• **How to complete this task**:
Every line below needs to be transcribed without alteration, and no image may be carried over.
-- Opening Marker --
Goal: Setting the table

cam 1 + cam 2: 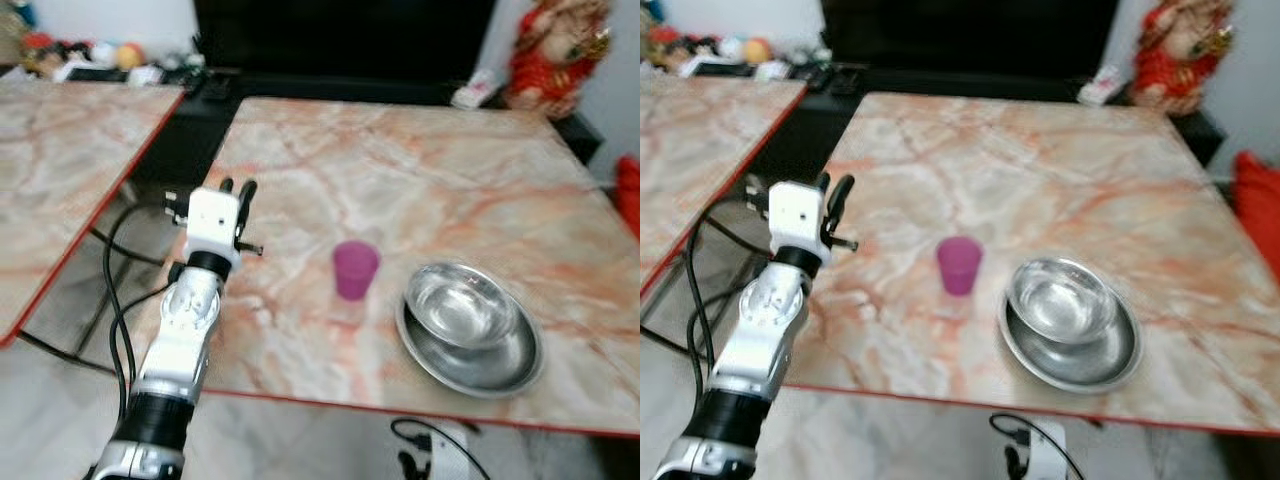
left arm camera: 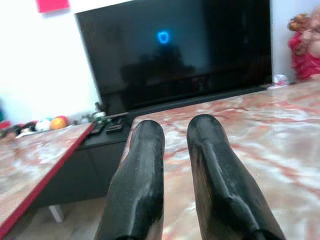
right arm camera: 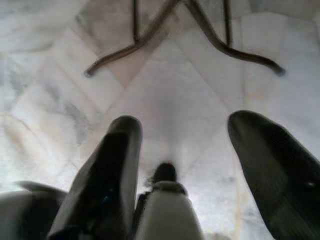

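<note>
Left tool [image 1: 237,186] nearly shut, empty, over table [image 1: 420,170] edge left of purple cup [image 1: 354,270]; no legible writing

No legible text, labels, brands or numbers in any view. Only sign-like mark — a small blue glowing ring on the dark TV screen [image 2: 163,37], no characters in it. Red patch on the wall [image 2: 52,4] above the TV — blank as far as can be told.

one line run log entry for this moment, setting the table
task: setting the table | left hand: raised at table's left edge, empty | right hand: open, low over floor | pink cup: upright, left of steel bowl on steel plate
</note>
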Available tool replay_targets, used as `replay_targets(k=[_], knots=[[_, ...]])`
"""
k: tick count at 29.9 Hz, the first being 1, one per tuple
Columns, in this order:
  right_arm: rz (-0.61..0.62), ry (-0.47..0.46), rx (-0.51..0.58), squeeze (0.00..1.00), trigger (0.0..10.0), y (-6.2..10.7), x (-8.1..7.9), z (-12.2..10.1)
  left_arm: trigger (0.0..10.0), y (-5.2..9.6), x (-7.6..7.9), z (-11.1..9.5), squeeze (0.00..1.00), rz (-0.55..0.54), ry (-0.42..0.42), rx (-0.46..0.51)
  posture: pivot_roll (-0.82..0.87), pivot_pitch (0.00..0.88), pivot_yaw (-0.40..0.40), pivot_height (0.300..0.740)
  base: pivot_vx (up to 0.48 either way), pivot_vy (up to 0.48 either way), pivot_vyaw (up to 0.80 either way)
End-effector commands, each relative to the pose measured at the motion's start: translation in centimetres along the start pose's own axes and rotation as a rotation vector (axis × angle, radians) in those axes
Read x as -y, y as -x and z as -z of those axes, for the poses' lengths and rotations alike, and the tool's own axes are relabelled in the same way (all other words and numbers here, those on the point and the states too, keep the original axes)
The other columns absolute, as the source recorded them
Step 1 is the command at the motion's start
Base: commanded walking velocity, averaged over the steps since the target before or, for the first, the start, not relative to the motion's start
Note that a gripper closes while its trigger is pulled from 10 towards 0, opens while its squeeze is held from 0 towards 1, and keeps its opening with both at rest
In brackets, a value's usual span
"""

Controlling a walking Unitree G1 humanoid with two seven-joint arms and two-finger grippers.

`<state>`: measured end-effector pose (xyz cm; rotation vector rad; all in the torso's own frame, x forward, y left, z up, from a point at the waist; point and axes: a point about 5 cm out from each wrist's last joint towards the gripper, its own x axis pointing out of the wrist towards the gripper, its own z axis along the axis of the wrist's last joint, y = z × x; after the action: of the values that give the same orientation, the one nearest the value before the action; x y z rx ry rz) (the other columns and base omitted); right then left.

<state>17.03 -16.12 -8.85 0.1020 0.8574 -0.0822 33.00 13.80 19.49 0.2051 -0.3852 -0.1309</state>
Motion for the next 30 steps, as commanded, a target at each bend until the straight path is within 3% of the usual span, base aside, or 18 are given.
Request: replay_targets(k=[1, 30], knots=[[-0.006, -0.010, -0.003, 0.00, 10.0, 0.05, -0.23, 0.18, 10.0, -0.13, -0.34, -0.47, 0.00, -0.014, -0.010, 0.016, 0.11, 0.000, -0.019, 0.740, 0.000, 0.375, 0.00], [-0.031, 0.003, 0.010, 0.00, 10.0, -0.05, -0.57, -0.18, 10.0, -0.15, -0.62, -0.93, 0.00, -0.037, -0.022, 0.029, 0.12, 0.000, -0.031, 0.740, 0.000, 0.380, 0.00]])
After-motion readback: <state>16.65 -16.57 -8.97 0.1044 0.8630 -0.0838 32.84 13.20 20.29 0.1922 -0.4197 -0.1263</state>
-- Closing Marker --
• **Task result**:
Goal: Setting the table

cam 1 + cam 2: 
left arm camera: 
right arm camera: 

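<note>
Left tool [image 1: 237,186] nearly shut, empty, over table [image 1: 420,170] edge left of purple cup [image 1: 354,270]; no legible writing

No legible text, labels, brands or numbers in any view. Only sign-like mark — a small blue glowing ring on the dark TV screen [image 2: 163,37], no characters in it. Red patch on the wall [image 2: 52,4] above the TV — blank as far as can be told.

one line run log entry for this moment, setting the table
task: setting the table | left hand: raised at table's left edge, empty | right hand: open, low over floor | pink cup: upright, left of steel bowl on steel plate
</note>
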Available tool replay_targets, used as `replay_targets(k=[_], knots=[[_, ...]])`
"""
k: tick count at 29.9 Hz, the first being 1, one per tuple
Columns, in this order:
  right_arm: rz (-0.61..0.62), ry (-0.47..0.46), rx (-0.51..0.58), squeeze (0.00..1.00), trigger (0.0..10.0), y (-6.2..10.7), x (-8.1..7.9), z (-12.2..10.1)
  left_arm: trigger (0.0..10.0), y (-5.2..9.6), x (-7.6..7.9), z (-11.1..9.5), squeeze (0.00..1.00), rz (-0.55..0.54), ry (-0.42..0.42), rx (-0.46..0.51)
  posture: pivot_roll (-0.82..0.87), pivot_pitch (0.00..0.88), pivot_yaw (-0.40..0.40), pivot_height (0.300..0.740)
  base: pivot_vx (up to 0.48 either way), pivot_vy (up to 0.48 either way), pivot_vyaw (up to 0.80 either way)
End-effector commands, each relative to the pose measured at the motion's start: translation in centimetres along the start pose's own axes and rotation as a rotation vector (axis × angle, radians) in those axes
Read x as -y, y as -x and z as -z of those axes, for the poses' lengths and rotations alike, and the tool's own axes are relabelled in the same way (all other words and numbers here, those on the point and the states too, keep the original axes)
The other columns absolute, as the source recorded them
Step 1 is the command at the motion's start
Base: commanded walking velocity, averaged over the steps since the target before or, for the first, the start, not relative to the motion's start
Note that a gripper closes while its trigger is pulled from 10 towards 0, opens while its squeeze is held from 0 towards 1, and keeps its opening with both at rest
In brackets, a value's usual span
"""

Controlling a walking Unitree G1 humanoid with two seven-joint arms and two-finger grippers.

`<state>`: measured end-effector pose (xyz cm; rotation vector rad; all in the torso's own frame, x forward, y left, z up, from a point at the waist; point and axes: a point about 5 cm out from each wrist's last joint towards the gripper, its own x axis pointing out of the wrist towards the gripper, its own z axis along the axis of the wrist's last joint, y = z × x; after the action: of the values that give the same orientation, the one nearest the value before the action; x y z rx ry rz) (the other columns and base omitted); right then left.

<state>17.03 -16.12 -8.85 0.1020 0.8574 -0.0822 33.00 13.80 19.49 0.2051 -0.3852 -0.1309</state>
Motion for the next 30 steps, as commanded, a target at each bend until the straight path is within 3% of the usual span, base aside, or 18 are given.
Request: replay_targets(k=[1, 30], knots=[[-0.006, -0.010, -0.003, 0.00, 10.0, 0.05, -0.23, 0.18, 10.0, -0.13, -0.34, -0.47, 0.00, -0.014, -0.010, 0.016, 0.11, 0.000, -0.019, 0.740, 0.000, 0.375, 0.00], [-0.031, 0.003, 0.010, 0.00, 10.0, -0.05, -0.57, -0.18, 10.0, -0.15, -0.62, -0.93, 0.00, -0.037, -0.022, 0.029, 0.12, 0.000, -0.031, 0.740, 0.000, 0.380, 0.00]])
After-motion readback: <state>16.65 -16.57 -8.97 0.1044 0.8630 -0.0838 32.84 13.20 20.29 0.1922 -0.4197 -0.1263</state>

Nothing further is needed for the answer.